Friday, December 9, 2011

Squares

In the office behind the bar - which really isn't an office as much as it is a closet with shelves and a computer - there is a large calendar attached at eye-level to the wall on your left. It is the kind of calendar you buy at Office Depot when you want to get organized but don't want to spend a lot of money so you just buy the plain and simple looking one. Each page of the calendar blocks out a month in large, open squares that look vacant and desolate, practically begging you to fill them with something --which in our case are sales figures from the previous year, booked parties and schedule requests.

Last friday's square had the sales numbers and a brief line about some party of 30-45 people that was going to be coming in. Above all that in black ink someone had squeezed in "Ed's 1 Year Anniversary!!" just below the line from the friday before that.

I looked at the scrunched text one night after I'd closed the bar, wondering if it had really been that long.

When does a year ever feel like a year? 

As I have a habit of doing, I rolled the friday square and everything that came with it around in my mind. I thought about the first square as well, how cold my toes had been as I stood outside for the first night checking id's. And then all the squares in between. What about them? They had seen me climb out of debt, fall out of a relationship, walk away from an Ironman. I'd moved three times, had a root canal, taught spin classes on zero hours of sleep.

I'd even walked in the cold rain one night because that seemed as good a place as any to find answers. What square had that been again; did the answer matter half as much as the memory of falling water surrounding every part of you, even your ankles?

Is it normal to look at the year gone by and find yourself drifting away to an idea of the year ahead and how that could look, how you want it to look?

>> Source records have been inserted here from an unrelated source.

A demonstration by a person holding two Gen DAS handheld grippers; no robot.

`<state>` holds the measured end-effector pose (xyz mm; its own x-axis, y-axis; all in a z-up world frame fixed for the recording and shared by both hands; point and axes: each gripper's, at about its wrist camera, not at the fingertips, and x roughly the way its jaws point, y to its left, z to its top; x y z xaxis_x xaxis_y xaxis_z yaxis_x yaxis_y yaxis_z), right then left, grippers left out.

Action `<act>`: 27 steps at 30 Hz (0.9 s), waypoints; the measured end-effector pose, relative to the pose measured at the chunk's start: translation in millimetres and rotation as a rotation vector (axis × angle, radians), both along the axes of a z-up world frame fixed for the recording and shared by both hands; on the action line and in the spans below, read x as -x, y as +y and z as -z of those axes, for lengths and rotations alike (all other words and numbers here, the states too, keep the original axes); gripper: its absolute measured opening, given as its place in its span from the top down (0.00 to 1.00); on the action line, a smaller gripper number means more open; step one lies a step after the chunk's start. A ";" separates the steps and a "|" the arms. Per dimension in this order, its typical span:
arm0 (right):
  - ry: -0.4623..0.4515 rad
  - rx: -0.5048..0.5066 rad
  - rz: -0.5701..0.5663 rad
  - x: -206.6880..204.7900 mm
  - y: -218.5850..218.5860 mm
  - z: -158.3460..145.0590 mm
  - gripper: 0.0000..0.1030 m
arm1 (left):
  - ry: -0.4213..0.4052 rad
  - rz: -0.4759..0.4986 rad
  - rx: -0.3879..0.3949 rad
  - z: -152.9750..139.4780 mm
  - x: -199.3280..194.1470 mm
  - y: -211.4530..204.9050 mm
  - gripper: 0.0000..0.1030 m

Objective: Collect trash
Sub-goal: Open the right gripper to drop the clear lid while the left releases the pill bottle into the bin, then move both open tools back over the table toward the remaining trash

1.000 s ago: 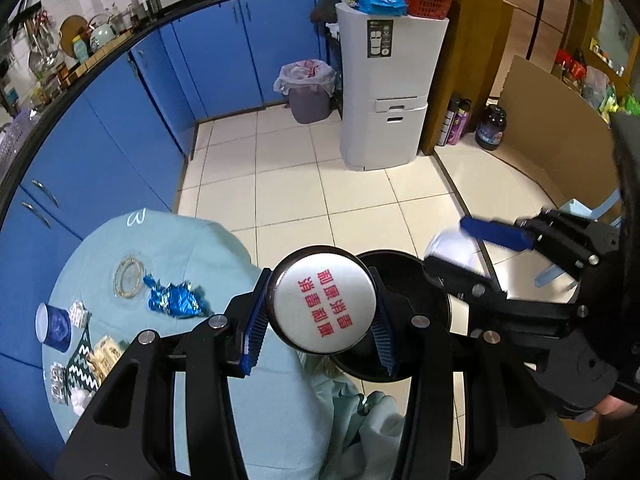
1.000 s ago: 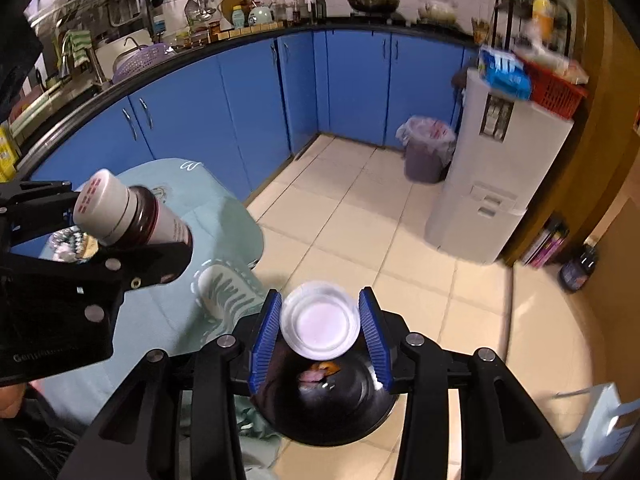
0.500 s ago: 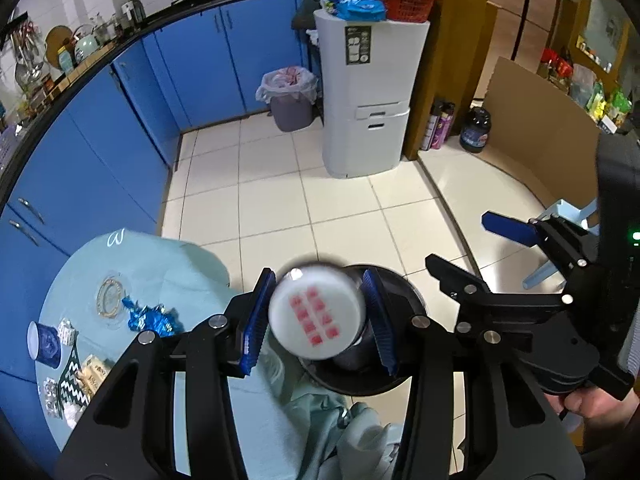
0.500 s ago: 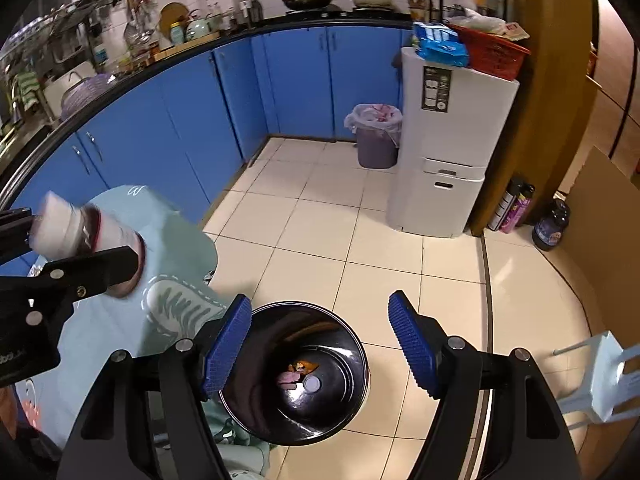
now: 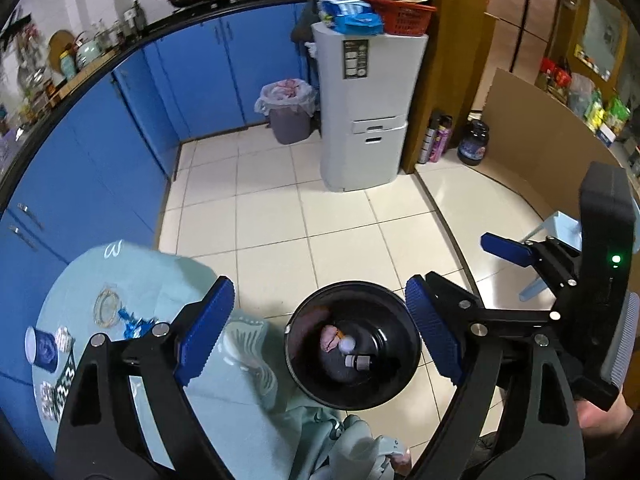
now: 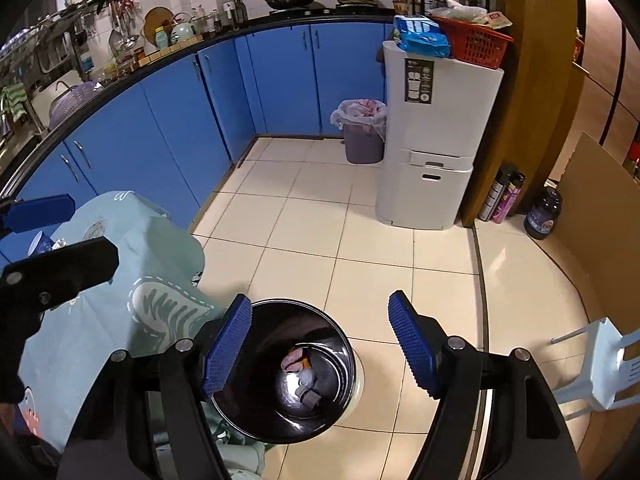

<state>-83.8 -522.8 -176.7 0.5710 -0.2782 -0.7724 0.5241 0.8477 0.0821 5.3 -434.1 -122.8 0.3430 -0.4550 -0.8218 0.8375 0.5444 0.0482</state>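
Trash still to collect lies on my bench (image 5: 168, 280), the round one under a pale green cloth, well apart from both of my tools. A crumpled blue wrapper (image 5: 134, 326) sits near a thin ring-shaped lid (image 5: 107, 307); closer to the bench's edge are a small blue cup (image 5: 42, 347) and a few foil scraps (image 5: 64, 338).

My left tool (image 5: 320, 324) hangs above the black bin (image 5: 414, 354) on the floor just beside the bench, its jaws opening with nothing between them. My right tool (image 6: 320, 344) hovers over the same bin (image 6: 347, 350), jaws spread and empty. A bottle (image 5: 358, 362) and a white cap (image 5: 347, 344) lie at the bottom of the bin with some pinkish waste.

I judge the wrapper to be feather-light, soft and crinkly; it should crush between the pads, so I would pinch it across its bunched middle. The cup looks light and thin-walled, likely to buckle under a hard squeeze; a gentle grip across the rim or body seems best. The foil scraps lie flat and may be slippery, so they would need a low pinch at an edge that stands up.
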 end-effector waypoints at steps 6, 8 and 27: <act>-0.054 0.057 -0.076 -17.9 29.4 -11.7 0.33 | 0.000 -0.137 0.008 1.0 -26.5 45.2 0.16; -0.070 0.082 -0.111 -28.1 44.5 -16.0 0.33 | 0.001 -0.205 0.007 3.4 -39.1 70.8 0.16; -0.037 -0.031 -0.483 -167.4 206.5 -7.0 0.33 | -0.028 -0.722 -0.039 27.9 -111.1 308.8 0.16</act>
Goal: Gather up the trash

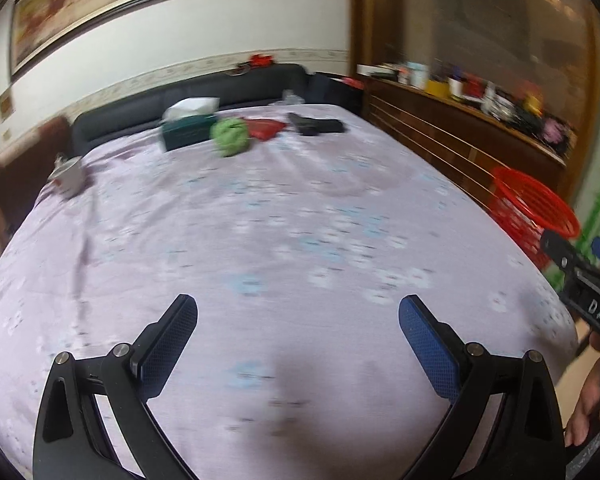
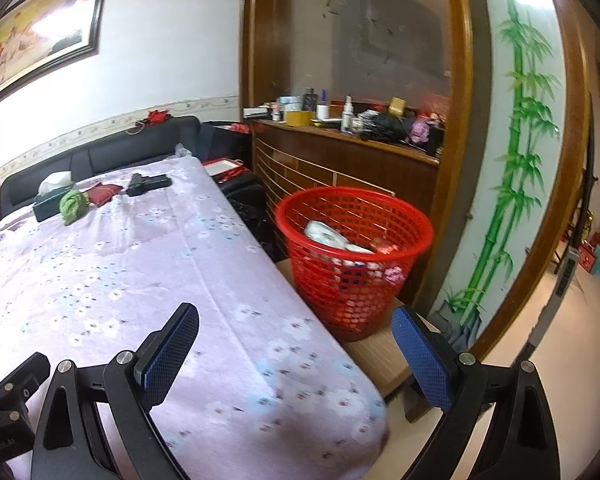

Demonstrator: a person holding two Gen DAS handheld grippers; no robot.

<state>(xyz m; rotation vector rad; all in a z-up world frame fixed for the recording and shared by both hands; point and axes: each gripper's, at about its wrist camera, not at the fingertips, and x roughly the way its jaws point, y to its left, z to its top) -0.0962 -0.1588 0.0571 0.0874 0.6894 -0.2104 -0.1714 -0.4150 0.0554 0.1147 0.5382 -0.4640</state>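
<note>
My left gripper [image 1: 298,316] hangs over the near end of a table covered in a pale purple flowered cloth [image 1: 284,216], its two blue-padded fingers spread wide with nothing between them. My right gripper [image 2: 296,326] is beside it at the table's near right corner, equally wide apart and empty, its right finger out past the table edge.

From the right gripper, just ahead and to the right, a red mesh basket [image 2: 404,276] stands on a low board below the table's right edge. It already has crumpled wrappers inside. I read this as the trash bin.

The table's near and middle stretches look bare. What remains sits in a row along the far edge, well apart from both grippers: a dark green tissue box [image 1: 188,132], a crumpled green lump [image 1: 231,137] touching it, a red pouch [image 1: 265,128], then a black object [image 1: 318,125] lying with its long axis across the table. A white cup [image 1: 71,178] stands at the left edge.

My guess is the green lump is the next trash. It lies straight ahead of the left gripper, slightly left of centre, so the left gripper looks nearer to it, while the right is nearer the basket.
</note>
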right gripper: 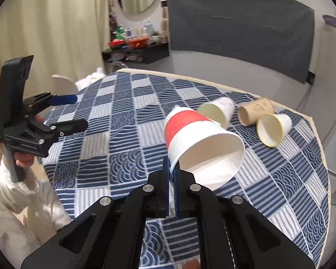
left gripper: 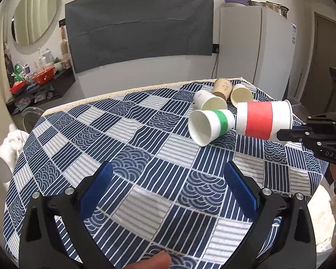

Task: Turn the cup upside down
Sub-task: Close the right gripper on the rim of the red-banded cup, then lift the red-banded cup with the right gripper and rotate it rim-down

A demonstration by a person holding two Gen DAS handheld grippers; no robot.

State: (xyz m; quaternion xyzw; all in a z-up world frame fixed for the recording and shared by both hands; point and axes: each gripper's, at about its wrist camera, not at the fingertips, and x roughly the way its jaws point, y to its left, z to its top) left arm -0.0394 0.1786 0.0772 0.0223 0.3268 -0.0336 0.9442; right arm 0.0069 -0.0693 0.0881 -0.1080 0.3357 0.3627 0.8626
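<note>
A white paper cup with a red band (right gripper: 190, 130) is held on its side above the table, its mouth toward the right wrist camera. My right gripper (right gripper: 173, 168) is shut on its rim wall. In the left wrist view the same cup (left gripper: 259, 120) hangs at the right, with the right gripper (left gripper: 282, 134) pinching its rim. My left gripper (left gripper: 168, 172) is open and empty above the tablecloth; it also shows in the right wrist view (right gripper: 76, 112). A green-banded cup (left gripper: 209, 126) lies on its side beside the red one.
Three more cups lie on their sides at the far right of the table: a white one (left gripper: 209, 100), a brown one (left gripper: 222, 88), a yellow-rimmed one (left gripper: 240, 95). A blue checked tablecloth (left gripper: 123, 139) covers the table. A fridge (left gripper: 257, 49) stands behind.
</note>
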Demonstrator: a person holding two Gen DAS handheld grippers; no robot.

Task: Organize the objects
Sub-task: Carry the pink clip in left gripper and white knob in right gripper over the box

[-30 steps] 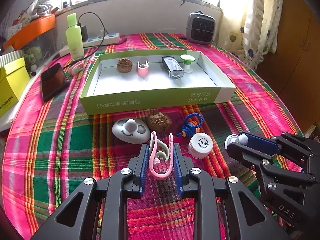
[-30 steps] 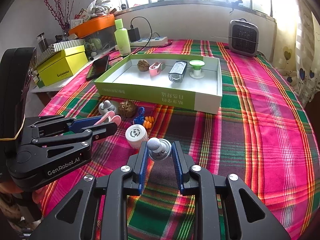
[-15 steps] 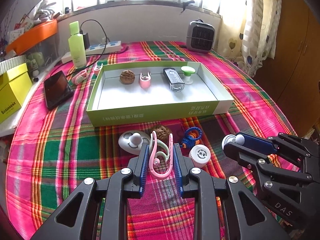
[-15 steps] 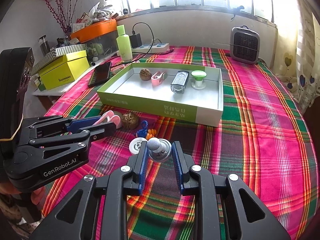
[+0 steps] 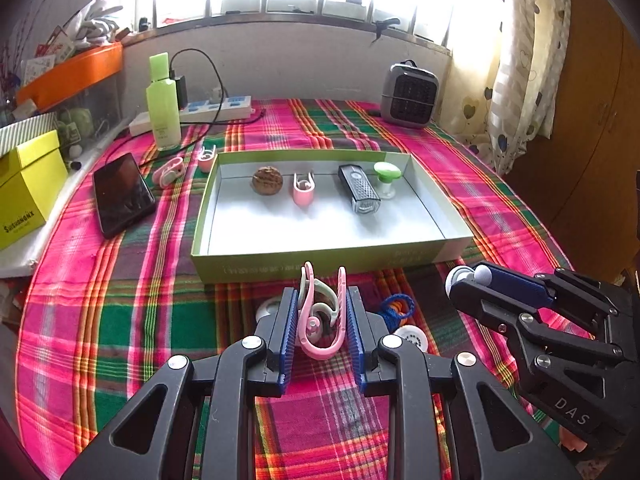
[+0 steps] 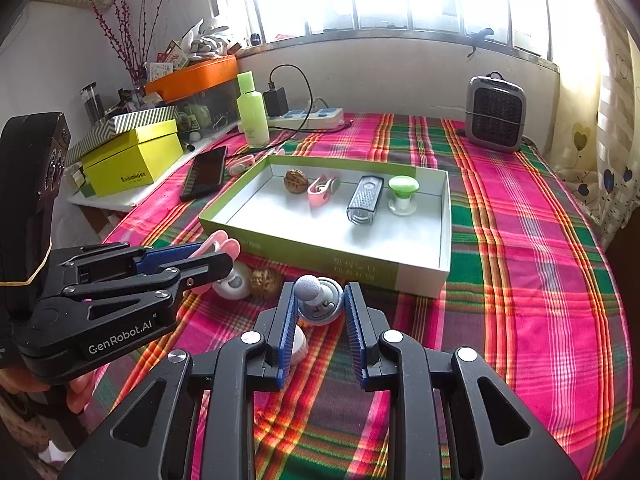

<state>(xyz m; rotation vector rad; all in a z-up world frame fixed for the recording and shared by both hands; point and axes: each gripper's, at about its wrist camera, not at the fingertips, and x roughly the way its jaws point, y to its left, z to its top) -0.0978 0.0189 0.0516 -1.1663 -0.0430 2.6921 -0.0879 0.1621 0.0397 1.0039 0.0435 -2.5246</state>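
Note:
My left gripper (image 5: 322, 312) is shut on a pink clip (image 5: 320, 320) and holds it above the cloth, just in front of the green tray (image 5: 320, 258). My right gripper (image 6: 320, 304) is shut on a small grey-white knob toy (image 6: 320, 306), also lifted, near the tray's front wall (image 6: 320, 258). The tray holds a walnut (image 5: 267, 180), a pink clip (image 5: 303, 193), a small grater (image 5: 359, 194) and a green-topped stopper (image 5: 386, 176). On the cloth below lie a white toy (image 6: 236, 285), a walnut (image 6: 266, 282), a blue and orange cord (image 5: 398, 310) and a white cap (image 5: 412, 338).
A black phone (image 5: 122, 194), two pink clips (image 5: 168, 170) and a green bottle (image 5: 162, 104) lie left of the tray. A power strip (image 5: 216, 108) and a small heater (image 5: 408, 94) stand at the back. A yellow box (image 5: 24, 188) sits at far left.
Both grippers have risen and drawn back with their loads, so the tray and the loose things on the cloth now sit lower and farther under the fingers.

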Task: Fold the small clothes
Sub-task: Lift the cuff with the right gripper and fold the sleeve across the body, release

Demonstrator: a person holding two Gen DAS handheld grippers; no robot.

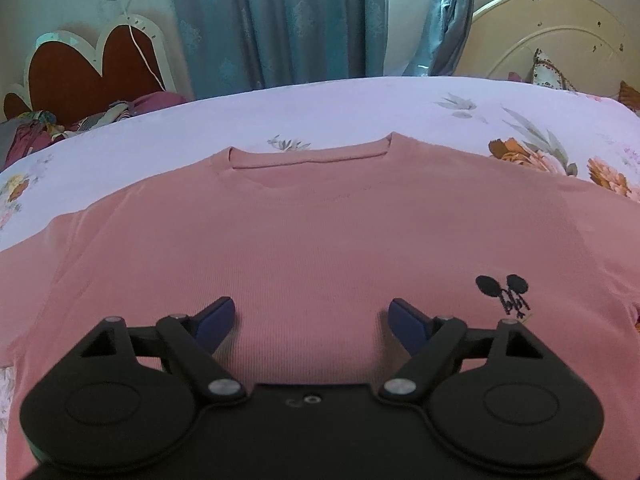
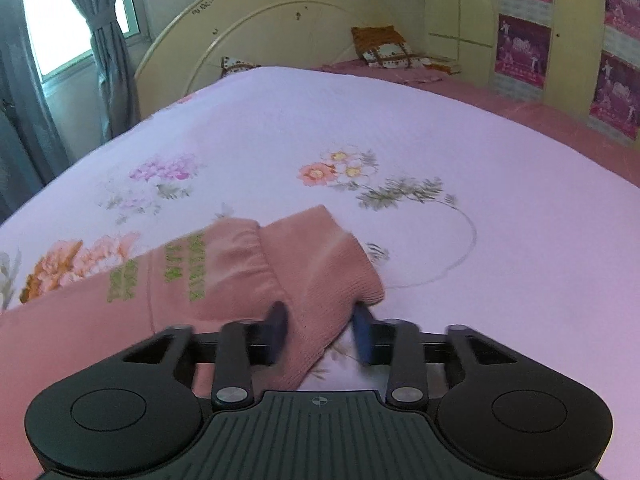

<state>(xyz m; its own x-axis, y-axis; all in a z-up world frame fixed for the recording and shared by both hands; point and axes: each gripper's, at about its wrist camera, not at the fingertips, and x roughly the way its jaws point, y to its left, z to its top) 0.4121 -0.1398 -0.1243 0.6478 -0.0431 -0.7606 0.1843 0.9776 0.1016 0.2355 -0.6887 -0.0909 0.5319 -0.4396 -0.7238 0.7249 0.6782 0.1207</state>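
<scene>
Bedsheet (image 1: 360,104), soft and pale purple with printed flowers, filled the middle of both views. On it lay a pink shirt (image 1: 304,240), flat and face up, spread across the lower half of the left view, with its neck hole near the middle. The knit looked fine and ribbed. A small black mouse mark (image 1: 505,293) sat at the lower right.

The left gripper (image 1: 310,318) hung low over the shirt's chest, jaws spread wide, holding nothing.

In the right view the sleeve (image 2: 248,272), with green letters, ran from the left edge to the lower middle. Its ribbed cuff (image 2: 328,280) lay between the right gripper (image 2: 320,330) jaws, which were partly closed; I could not tell if they pinched it.

This seemed the first fold. Next, the sleeve likely needed a firm pinch, then a carry across the chest.
</scene>
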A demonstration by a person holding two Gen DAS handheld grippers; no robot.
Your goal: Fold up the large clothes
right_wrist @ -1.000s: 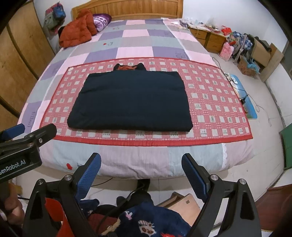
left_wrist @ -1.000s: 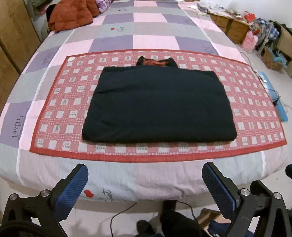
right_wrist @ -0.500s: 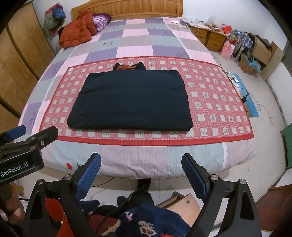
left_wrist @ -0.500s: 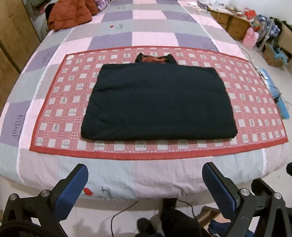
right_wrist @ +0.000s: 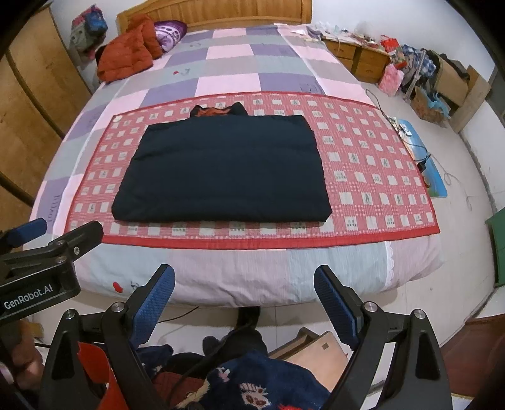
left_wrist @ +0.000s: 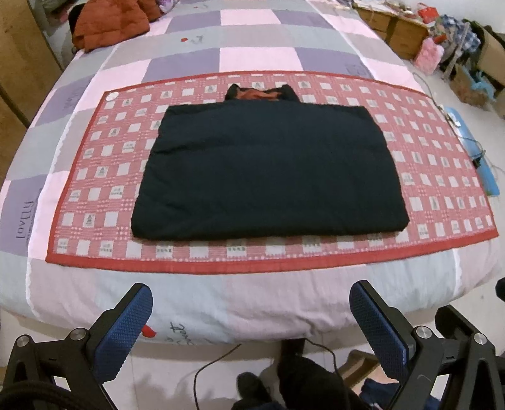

It's been a year. Actually, it's been more than a year now. A year and a few days. I'm still not sure if that's cause for celebration or for panic, for champagne or a tumbler of scotch. I think you could argue both.

Instead of arguing, I've tried to look at it all -- the year, the individual squares -- with indifference. Not that I don't care about what I've done. Of course I do. But I will have done those things no matter how much I care about them. The year is behind, those squares already full of ink. The ones ahead can't be written in.

Maybe I look at the squares with so little emotion not only because they can't be changed, but also because nothing you can put in them could ever describe a year, let alone a life. Like remembering the first time she levelled you with a stare, or waking up hungover one morning and deciding right then and there that you've had enough. How could those ever fit? And where exactly?  

I'll close the bar tonight, fill up yet another square -- another two inch by two inch cube that if you cut out each and every one of them and somehow stitched them all together still wouldn't be big enough to describe the feeling of watching your parents hold hands as they wade into the surf together on a beach in Bali.